There are numerous factors put on the table when scrutinizing a woman, she can be either too old, or too young, or her marital status can be used against her. An unmarried woman is labelled as a failure and questioned on how she intends on being a leader when she failed to have a home. The list is endless including slut shaming women who have either been through a divorce or on to their second marriages, Tlou observed.
The only way that voters can be emancipated from this mentality according to Tlou is through a robust voter education campaign tailor made to run continuously and not be left to the eve of elections as it is usually done. She further stated that the current crop of women in parliament must show case their abilities and magnify them – this will help make it clear that they too are worthy of votes.
And to women intending to run for office, Tlou encouraged them not to wait for the eleventh hour to show their interest and rather start in community mobilisation projects as early as possible so that the constituents can get to know them and their abilities prior to the election date.
Youthful Botswana National Front (BNF) leader and feminist, Resego Kgosidintsi blames women’s mentality towards one another which emanates from the fact that women have been socialised from a tender age that they cannot be leaders hence they find it difficult to vote for each other.
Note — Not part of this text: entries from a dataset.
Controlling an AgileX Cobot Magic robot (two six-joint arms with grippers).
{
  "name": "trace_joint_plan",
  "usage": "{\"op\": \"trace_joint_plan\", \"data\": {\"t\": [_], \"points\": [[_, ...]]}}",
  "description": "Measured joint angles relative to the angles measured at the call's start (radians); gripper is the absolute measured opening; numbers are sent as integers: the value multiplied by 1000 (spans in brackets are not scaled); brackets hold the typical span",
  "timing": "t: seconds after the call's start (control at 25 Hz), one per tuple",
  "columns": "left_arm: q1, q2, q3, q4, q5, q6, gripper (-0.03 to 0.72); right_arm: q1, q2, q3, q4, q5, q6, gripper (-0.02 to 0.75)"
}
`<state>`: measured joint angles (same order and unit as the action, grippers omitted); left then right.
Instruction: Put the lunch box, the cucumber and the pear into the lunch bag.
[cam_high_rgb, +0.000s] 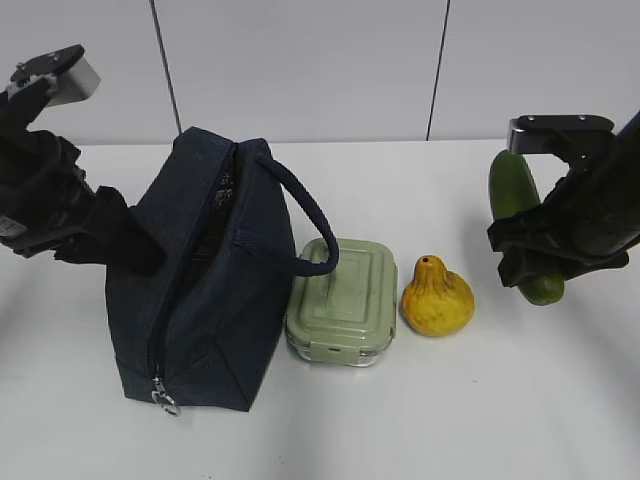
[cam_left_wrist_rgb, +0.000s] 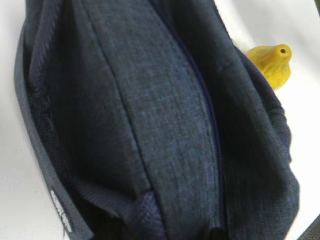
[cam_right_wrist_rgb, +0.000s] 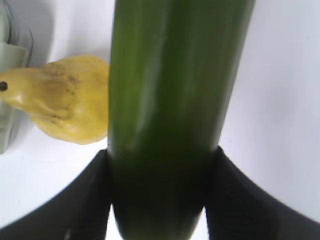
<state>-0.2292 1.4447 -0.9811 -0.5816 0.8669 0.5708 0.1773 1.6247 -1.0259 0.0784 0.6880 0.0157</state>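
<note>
We start with the bag (cam_high_rgb: 200, 290), which stands on the desk (cam_high_rgb: 480, 400) well to the left of our right claw (cam_high_rgb: 530, 255), with the box and pear between the two. Its top is unzipped along the ridge, the slot running away from the camera, and its handle (cam_high_rgb: 305, 215) arches over toward the box. Our left claw (cam_high_rgb: 135, 250) is pressed against the bag's far-left flank; its wrist view is filled with navy fabric and shows no fingers, so we cannot tell whether it is apart or pinching cloth. The box (cam_high_rgb: 340, 300), lid on, sits touching the bag's right side, left of the right claw and lower. The cucumber (cam_high_rgb: 525, 225) is clamped in the right claw, lifted clear of the desk; the wrist view shows both dark fingers (cam_right_wrist_rgb: 80, 200) hard against its sides near one end, with the rest sticking out past them. In the exterior view its long axis runs nearly upright, tilted a little. The pear (cam_high_rgb: 437, 297) rests just right of the box, below and left of the right claw. We judge the coming move to turn on this: the opening lies leftward, and the cucumber's length should line up with the slot before it goes down.
</note>
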Motion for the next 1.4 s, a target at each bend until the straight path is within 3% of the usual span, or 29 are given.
{"op": "trace_joint_plan", "data": {"t": [0.16,0.28,0.4,0.56,0.88,1.4], "points": [[0,8,0,5,-14,-3,83,0,-26,0,32,0,-16,378],[0,8,0,6,-26,-3,21,0,-48,-2,197,9,-150,378],[0,8,0,6,-30,-3,6,17,-50,-32,422,40,-322,378],[0,8,0,6,-35,-3,3,115,-50,-104,604,62,-431,378],[0,8,0,6,-35,-3,3,324,-40,-278,752,25,-456,377],[0,8,0,4,-51,-14,3,426,154,-391,910,-96,-468,377]]}}
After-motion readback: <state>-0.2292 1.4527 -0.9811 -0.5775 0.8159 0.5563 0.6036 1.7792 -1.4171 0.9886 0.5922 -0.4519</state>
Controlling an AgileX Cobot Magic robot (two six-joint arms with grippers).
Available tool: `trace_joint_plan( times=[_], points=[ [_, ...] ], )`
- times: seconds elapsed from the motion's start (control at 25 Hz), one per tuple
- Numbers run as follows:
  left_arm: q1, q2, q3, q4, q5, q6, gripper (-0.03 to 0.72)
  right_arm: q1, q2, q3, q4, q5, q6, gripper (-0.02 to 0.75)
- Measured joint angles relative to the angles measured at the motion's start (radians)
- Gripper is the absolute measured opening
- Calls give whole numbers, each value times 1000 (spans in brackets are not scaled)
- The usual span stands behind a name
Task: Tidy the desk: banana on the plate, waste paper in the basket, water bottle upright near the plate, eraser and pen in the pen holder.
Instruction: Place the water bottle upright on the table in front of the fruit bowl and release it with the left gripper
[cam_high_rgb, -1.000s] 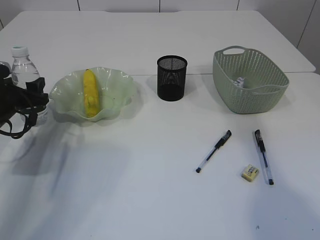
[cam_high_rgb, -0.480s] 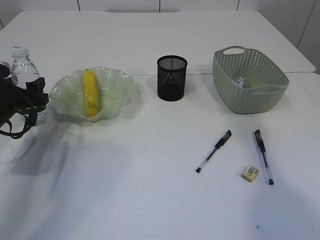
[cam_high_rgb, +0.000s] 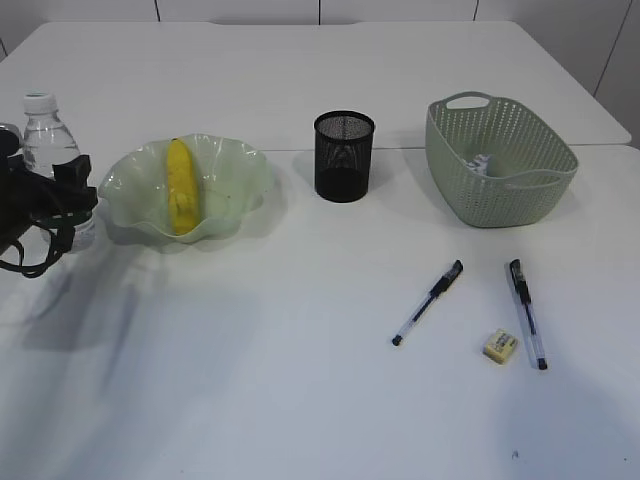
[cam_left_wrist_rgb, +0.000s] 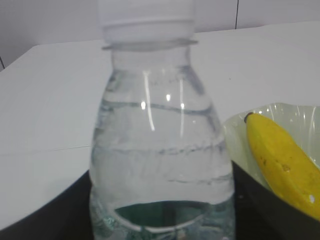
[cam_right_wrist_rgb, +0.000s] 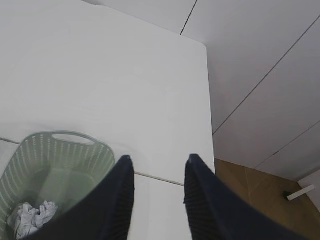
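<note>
- At the left edge of the white table (cam_high_rgb: 300, 400), my left gripper (cam_high_rgb: 62, 200) stands around the upright water bottle (cam_high_rgb: 45, 135), just beside the plate (cam_high_rgb: 235, 185); against the frame a second ago almost nothing has moved, only the dark fingers look a shade wider apart.
- In the left wrist view the water bottle (cam_left_wrist_rgb: 160, 150) fills the space between the jaws, a dark finger (cam_left_wrist_rgb: 265, 210) showing low on each side; whether the pads press the plastic or have let go I cannot tell.
- The banana (cam_high_rgb: 180, 185) lies in the plate; crumpled waste paper (cam_high_rgb: 480, 163) sits in the basket (cam_high_rgb: 500, 190); the pen holder (cam_high_rgb: 344, 155) stands between plate and basket.
- Two pens (cam_high_rgb: 428, 302) (cam_high_rgb: 527, 312) and the eraser (cam_high_rgb: 500, 345) lie on the table front right, unchanged from before.
- My right gripper (cam_right_wrist_rgb: 157, 195) hangs high over the basket (cam_right_wrist_rgb: 55, 165), its jaws partly apart and holding nothing, exactly as earlier.
</note>
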Motion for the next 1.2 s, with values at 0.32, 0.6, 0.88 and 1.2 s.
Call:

Kgosidintsi further states that, “Women do not have enough economic resources to stage effective campaigns. They are deemed as the natural care givers and would rather divert their funds towards raising children and building homes over buying campaign materials.”
Meanwhile, Vice President of the Alliance for Progressives (AP), Wynter Mmolotsi agrees that women’s participation in politics in Botswana remains a challenge. To address this Mmolotsi suggested that there should be constituencies reserved for women candidates only so that the outcome regardless of the party should deliver a woman Member of Parliament.
Mmolotsi further suggested that Botswana should ditch the First Past the Post system of election and opt for the proportional representation where contesting parties will dutifully list able women as their representatives in parliament.
On why women do not get elected, Mmolotsi explained that he had heard first hand from voters that they are reluctant to vote for women since they have limited access to them once they have won; unlike their male counterparts who have proven to be available night or day.
The pre-historic awarding of gender roles relegating women to be pregnant and barefoot at home and the man to be out there fending for the family has disadvantaged women in political and other professional careers.